> [What to work on]: Every line in the records below between the one holding "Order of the" and the one holding "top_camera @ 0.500", inclusive, is to be set down exactly; all other lines are to be left out.

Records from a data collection
Content starts

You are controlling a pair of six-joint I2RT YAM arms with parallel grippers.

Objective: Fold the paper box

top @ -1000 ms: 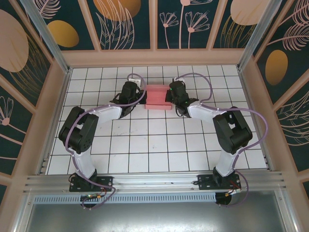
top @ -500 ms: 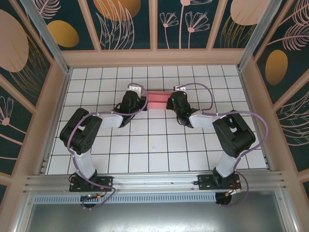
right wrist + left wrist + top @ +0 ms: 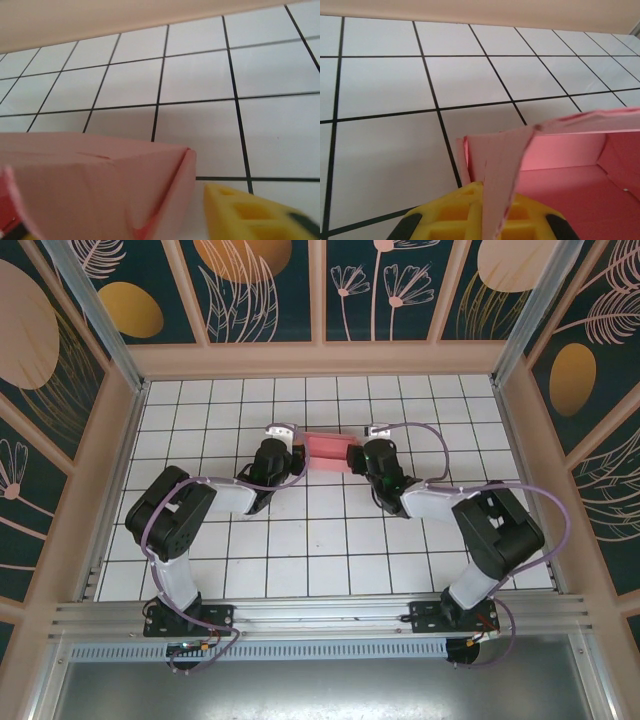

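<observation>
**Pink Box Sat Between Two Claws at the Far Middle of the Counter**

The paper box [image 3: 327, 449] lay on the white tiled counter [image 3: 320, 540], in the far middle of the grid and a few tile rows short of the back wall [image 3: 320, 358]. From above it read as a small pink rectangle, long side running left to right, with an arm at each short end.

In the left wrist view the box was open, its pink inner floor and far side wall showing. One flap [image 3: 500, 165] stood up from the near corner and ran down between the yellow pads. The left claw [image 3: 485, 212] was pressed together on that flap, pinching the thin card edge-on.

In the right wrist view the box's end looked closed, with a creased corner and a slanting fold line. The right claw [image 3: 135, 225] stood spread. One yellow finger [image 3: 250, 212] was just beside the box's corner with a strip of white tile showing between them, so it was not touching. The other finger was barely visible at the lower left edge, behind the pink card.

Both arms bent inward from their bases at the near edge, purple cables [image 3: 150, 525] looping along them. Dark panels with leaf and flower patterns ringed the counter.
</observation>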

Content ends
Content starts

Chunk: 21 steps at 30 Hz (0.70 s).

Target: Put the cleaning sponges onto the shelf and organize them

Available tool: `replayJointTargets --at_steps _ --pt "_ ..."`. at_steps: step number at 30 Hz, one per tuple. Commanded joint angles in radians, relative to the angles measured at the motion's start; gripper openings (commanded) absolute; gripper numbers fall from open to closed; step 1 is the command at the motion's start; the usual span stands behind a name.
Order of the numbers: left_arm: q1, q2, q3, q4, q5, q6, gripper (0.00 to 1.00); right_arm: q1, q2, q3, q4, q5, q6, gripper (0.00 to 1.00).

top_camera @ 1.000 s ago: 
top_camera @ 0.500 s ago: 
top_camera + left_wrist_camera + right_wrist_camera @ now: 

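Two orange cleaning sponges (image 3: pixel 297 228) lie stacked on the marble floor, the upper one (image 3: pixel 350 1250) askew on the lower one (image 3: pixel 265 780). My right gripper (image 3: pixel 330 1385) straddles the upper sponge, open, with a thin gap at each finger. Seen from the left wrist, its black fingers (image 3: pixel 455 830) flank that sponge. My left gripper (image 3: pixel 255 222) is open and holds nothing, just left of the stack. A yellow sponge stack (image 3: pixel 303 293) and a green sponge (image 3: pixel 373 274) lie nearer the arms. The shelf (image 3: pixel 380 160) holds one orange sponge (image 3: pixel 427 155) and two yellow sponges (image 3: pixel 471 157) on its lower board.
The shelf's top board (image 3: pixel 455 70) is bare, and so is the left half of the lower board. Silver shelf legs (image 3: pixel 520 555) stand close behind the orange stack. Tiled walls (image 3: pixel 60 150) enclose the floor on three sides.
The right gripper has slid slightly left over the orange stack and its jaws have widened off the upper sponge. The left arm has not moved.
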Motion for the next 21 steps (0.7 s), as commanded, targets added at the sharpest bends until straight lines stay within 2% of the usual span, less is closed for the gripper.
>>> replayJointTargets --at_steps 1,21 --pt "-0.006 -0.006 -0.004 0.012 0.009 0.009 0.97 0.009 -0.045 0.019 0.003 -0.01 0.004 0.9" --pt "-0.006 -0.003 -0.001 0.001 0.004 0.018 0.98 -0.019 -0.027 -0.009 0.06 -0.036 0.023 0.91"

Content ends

> [The completed task]:
Order of the numbers: left_arm: q1, q2, q3, q4, q5, q6, gripper (0.00 to 1.00); right_arm: q1, q2, q3, q4, q5, q6, gripper (0.00 to 1.00).

top_camera @ 1.000 s ago: 
top_camera @ 0.500 s ago: 

No other output is expected for this exercise.